● Data shown

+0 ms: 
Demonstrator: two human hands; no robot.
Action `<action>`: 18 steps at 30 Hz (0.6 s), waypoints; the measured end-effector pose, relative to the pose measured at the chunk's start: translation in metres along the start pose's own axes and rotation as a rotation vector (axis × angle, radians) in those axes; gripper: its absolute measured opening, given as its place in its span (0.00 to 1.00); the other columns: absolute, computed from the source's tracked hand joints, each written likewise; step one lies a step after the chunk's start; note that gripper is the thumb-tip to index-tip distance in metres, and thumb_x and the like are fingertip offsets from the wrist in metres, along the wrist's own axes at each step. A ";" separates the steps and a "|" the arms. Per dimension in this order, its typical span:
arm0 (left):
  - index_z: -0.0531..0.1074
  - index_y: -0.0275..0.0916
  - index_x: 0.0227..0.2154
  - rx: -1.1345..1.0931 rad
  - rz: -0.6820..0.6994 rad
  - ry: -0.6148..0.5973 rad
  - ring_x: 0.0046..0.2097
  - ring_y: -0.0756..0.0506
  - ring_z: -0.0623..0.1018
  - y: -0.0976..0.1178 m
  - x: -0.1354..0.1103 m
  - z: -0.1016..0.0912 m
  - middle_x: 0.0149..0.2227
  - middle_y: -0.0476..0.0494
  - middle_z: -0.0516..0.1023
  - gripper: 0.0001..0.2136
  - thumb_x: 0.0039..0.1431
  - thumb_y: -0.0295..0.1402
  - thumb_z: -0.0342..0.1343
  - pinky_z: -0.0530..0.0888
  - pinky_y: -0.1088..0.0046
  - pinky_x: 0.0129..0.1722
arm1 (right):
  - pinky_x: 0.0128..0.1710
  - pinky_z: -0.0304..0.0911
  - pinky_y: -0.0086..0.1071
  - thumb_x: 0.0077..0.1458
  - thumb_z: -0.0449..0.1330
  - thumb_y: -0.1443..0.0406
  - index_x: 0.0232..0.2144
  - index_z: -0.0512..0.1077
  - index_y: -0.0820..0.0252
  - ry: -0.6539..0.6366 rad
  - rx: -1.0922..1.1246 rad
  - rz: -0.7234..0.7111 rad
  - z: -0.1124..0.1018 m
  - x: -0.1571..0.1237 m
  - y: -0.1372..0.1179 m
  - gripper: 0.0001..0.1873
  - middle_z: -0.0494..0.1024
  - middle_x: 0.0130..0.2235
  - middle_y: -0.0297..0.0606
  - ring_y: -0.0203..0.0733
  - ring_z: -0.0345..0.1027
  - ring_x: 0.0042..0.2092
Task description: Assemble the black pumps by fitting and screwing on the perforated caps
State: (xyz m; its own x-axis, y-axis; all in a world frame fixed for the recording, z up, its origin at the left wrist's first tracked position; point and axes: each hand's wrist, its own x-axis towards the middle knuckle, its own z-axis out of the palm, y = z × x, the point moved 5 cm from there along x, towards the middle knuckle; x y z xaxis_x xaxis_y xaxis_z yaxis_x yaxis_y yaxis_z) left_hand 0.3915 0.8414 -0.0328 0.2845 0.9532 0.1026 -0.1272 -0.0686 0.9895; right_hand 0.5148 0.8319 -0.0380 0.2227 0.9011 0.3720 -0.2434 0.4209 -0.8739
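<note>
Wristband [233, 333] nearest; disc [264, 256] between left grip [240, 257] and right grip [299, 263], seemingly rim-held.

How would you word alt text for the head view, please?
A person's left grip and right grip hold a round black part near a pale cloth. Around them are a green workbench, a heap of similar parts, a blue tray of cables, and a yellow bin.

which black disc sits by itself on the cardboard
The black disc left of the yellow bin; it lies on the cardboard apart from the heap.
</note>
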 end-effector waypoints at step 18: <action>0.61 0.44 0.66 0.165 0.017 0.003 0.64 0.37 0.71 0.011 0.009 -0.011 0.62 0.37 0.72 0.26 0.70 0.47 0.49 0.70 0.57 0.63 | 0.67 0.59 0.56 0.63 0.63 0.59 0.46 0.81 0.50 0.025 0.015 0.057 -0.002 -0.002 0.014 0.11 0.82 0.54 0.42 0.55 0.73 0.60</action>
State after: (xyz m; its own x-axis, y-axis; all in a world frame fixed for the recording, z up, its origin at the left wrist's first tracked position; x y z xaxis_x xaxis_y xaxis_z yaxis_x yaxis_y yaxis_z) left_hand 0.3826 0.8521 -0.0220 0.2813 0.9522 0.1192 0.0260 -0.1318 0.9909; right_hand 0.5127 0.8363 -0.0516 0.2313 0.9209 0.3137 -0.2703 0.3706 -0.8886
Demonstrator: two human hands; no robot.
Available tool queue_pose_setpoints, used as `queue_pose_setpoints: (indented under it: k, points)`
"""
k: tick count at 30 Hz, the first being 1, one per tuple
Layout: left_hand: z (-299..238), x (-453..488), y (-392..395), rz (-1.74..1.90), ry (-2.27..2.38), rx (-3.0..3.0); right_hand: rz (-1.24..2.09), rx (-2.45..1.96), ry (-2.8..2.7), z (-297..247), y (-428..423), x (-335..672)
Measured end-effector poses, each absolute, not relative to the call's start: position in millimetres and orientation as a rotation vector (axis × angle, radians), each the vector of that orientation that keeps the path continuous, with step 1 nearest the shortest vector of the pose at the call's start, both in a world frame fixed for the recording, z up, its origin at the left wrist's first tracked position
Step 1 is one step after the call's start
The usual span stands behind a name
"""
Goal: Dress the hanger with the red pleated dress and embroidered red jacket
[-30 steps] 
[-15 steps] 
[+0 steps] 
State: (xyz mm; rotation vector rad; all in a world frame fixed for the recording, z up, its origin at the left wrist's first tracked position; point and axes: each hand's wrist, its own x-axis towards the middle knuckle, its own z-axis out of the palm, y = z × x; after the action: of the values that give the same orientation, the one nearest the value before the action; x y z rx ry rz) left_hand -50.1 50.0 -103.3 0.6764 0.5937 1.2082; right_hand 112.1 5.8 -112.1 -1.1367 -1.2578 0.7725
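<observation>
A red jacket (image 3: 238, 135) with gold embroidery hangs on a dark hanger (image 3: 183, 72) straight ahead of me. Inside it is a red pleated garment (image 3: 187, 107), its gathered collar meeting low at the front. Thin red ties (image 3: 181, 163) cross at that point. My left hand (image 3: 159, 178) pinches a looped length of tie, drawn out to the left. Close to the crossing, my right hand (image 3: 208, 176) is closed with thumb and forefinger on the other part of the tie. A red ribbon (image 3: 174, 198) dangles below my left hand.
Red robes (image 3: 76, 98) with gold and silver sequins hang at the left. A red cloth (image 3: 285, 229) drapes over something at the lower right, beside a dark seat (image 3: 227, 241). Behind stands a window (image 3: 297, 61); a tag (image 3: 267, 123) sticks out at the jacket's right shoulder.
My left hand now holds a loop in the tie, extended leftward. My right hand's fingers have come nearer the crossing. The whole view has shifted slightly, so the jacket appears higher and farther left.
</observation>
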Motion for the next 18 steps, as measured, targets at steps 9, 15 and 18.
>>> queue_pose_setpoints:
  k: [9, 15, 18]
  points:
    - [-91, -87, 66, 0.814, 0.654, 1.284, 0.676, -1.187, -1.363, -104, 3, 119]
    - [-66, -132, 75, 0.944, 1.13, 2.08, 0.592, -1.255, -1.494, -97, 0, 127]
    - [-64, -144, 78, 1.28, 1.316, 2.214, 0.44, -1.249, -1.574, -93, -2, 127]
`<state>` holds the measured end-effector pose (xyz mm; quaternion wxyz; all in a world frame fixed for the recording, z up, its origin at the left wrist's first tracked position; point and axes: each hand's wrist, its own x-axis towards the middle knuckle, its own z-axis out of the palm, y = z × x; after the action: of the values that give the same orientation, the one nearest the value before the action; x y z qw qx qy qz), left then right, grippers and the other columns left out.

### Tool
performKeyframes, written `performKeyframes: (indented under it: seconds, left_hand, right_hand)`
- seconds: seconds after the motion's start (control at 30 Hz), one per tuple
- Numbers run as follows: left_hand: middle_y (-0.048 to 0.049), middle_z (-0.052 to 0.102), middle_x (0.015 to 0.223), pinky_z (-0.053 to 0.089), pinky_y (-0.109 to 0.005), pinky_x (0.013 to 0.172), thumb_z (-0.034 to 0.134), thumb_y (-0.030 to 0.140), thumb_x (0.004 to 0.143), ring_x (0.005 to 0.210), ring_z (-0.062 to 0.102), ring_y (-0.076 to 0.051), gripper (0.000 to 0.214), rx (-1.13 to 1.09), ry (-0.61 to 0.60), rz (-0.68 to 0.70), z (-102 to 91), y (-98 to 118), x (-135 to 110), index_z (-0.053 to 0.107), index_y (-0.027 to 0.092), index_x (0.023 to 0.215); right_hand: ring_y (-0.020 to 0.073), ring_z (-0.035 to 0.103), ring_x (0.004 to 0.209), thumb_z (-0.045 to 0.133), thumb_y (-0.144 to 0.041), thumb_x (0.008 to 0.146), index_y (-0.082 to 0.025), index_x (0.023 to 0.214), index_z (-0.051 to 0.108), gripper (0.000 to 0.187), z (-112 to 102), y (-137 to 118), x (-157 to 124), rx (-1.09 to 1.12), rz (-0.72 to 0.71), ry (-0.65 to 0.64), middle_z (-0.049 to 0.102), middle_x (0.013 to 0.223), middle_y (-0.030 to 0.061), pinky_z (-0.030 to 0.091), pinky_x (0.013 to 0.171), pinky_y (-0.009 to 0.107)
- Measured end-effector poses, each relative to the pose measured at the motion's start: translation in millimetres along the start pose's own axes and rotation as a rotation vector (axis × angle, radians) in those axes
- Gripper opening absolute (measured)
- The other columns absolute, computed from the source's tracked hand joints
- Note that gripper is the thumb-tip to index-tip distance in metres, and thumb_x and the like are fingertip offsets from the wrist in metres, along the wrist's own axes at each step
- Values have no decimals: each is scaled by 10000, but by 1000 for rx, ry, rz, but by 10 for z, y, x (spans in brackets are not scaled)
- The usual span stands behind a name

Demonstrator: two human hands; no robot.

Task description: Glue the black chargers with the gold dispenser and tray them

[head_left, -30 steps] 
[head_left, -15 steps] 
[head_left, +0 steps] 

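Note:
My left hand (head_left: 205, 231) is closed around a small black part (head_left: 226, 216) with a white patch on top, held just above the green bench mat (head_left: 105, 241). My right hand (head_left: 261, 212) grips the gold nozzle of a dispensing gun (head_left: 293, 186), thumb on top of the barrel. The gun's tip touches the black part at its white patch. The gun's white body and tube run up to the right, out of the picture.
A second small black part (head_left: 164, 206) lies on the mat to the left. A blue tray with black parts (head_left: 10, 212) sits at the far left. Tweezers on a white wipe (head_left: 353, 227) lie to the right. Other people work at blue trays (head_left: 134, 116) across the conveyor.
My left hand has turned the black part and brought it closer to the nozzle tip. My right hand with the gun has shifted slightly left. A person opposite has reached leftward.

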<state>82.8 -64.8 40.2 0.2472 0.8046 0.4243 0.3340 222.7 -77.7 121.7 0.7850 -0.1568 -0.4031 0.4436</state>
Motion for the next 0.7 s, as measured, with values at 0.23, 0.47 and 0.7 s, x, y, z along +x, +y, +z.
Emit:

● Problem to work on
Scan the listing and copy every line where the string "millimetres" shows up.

● Output
Measured end-effector poses, each absolute, not relative to the call's start: position in millimetres and orientation as a rotation vector (axis × angle, radians), each the vector of that orientation that keeps the path continuous, with step 1 nearest the shortest vector of the pose at the call's start, both in a world frame fixed for the recording, z up, its origin at the left wrist's first tracked position
- Measured end-effector poses, each relative to the pose measured at the motion's start: translation in millimetres along the start pose's own axes and rotation as a rotation vector (axis × angle, radians) in those axes

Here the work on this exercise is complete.